◆ **Work instructions**
From the first line of the listing below through the line with "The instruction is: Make", transcribe exactly and skip the pictures.
─── Dataset entries ───
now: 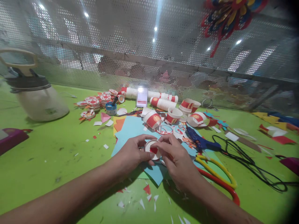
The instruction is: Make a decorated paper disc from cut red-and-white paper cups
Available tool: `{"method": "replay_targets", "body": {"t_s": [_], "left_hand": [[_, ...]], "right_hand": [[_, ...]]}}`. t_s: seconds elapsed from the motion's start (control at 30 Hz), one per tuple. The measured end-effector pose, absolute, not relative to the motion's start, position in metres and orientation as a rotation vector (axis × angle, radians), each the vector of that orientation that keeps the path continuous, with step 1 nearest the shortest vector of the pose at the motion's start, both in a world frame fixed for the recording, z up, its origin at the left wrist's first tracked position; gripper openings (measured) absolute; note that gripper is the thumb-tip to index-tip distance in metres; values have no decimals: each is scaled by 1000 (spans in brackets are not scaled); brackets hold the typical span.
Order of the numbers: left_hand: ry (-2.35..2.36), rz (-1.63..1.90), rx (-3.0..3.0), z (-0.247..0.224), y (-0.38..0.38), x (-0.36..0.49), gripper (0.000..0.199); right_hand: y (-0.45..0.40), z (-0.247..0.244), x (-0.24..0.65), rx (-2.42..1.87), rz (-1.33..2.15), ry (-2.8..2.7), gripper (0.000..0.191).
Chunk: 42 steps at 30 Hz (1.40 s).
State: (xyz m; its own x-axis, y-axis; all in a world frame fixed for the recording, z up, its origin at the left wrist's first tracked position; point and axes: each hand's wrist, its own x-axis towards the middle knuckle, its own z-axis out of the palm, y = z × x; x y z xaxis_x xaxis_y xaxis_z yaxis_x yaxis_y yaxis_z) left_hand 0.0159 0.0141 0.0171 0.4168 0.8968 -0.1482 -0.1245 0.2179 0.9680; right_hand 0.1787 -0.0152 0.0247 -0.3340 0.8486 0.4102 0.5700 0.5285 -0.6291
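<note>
A small round white paper cup base is held at its rim by my left hand, thumb in front and fingers curled around the edge. My right hand has its fingertips pinched together over the middle of the base, at a small red paper piece. Those fingertips partly cover the red piece. Under both hands lie light blue paper sheets. Close to my right wrist are large scissors with one yellow and one red handle; their blades are mostly hidden.
A blue glue gun with a black cord lies at the right. Cut paper cups and stacked cups stand behind. Decorated paper discs, a blue-lidded jar and a spray bottle are at the left. Paper scraps litter the green table.
</note>
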Motion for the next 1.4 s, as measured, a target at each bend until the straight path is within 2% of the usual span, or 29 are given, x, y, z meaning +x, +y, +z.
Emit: {"method": "replay_targets", "body": {"t_s": [0.17,0.37,0.63,0.8,0.97,1.17,1.4], "left_hand": [[884,843,1123,19,15,16,48],[908,854,1061,24,15,14,47],[875,852,1063,24,13,18,43],[858,843,1081,19,15,19,37],[830,836,1097,16,15,20,28],[898,802,1115,20,12,19,33],[885,812,1093,20,14,20,27]], "right_hand": [[-15,25,180,-1131,516,-2027,32],[-16,31,179,-1260,547,-1884,16],[-14,28,174,-1410,608,-1827,33],[-12,26,173,-1464,594,-1797,50],[-10,28,179,-1504,548,-1994,68],[-12,33,183,-1484,390,-2230,68],[-13,36,185,-1491,296,-2324,59]]}}
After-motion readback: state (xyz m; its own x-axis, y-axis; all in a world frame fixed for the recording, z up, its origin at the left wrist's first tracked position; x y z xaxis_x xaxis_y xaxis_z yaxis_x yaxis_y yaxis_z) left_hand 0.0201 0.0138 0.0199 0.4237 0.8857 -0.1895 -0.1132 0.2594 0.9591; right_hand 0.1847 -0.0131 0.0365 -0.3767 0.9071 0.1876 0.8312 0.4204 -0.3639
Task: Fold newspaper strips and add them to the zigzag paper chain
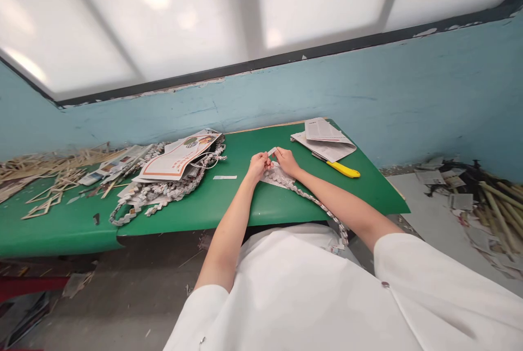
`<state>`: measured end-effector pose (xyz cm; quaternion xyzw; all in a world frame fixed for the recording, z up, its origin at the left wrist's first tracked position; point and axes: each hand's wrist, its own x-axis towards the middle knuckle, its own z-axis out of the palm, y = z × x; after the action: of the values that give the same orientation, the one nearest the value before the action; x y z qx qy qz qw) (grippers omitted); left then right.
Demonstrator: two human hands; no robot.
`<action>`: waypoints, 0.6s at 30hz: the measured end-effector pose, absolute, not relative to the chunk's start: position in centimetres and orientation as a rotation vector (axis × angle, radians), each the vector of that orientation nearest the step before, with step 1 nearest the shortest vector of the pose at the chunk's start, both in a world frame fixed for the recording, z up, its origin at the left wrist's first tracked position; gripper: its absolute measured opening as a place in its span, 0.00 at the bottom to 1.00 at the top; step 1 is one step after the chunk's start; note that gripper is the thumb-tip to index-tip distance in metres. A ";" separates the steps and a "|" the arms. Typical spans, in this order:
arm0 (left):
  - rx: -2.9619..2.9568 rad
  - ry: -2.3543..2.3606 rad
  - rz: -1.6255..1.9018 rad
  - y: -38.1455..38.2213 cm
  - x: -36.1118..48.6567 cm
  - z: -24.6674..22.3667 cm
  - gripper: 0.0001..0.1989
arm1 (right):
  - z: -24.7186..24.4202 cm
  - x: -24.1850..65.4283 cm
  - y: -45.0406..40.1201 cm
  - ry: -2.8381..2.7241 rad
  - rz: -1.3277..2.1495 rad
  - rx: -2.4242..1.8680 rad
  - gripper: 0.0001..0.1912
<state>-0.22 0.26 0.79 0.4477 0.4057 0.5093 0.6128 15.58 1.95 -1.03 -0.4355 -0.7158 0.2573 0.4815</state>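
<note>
Close together over the green table (245, 204), my left hand (260, 164) and my right hand (286, 161) pinch a small folded strip of newspaper (272, 151) between them. Both hands have their fingers closed. Beneath them lies a folded paper chain (281, 176) of zigzag links; its tail runs under my right forearm and hangs over the front edge. Left of my hands a loose, flat paper strip (224, 177) rests on the table. Folded newspaper sheets (327, 141) lie beyond my right hand, with a yellow-handled cutter (344, 169) partly under them.
A bag or sheet with printing (180, 157) sits on a heap of paper chains (163, 192) at left. Thin wooden sticks (53, 176) cover the table's far left. Bamboo poles (500, 215) and scrap paper lie on the floor at right. A blue wall (327, 84) stands behind.
</note>
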 end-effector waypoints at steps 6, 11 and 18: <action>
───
◆ **Written solution**
now: 
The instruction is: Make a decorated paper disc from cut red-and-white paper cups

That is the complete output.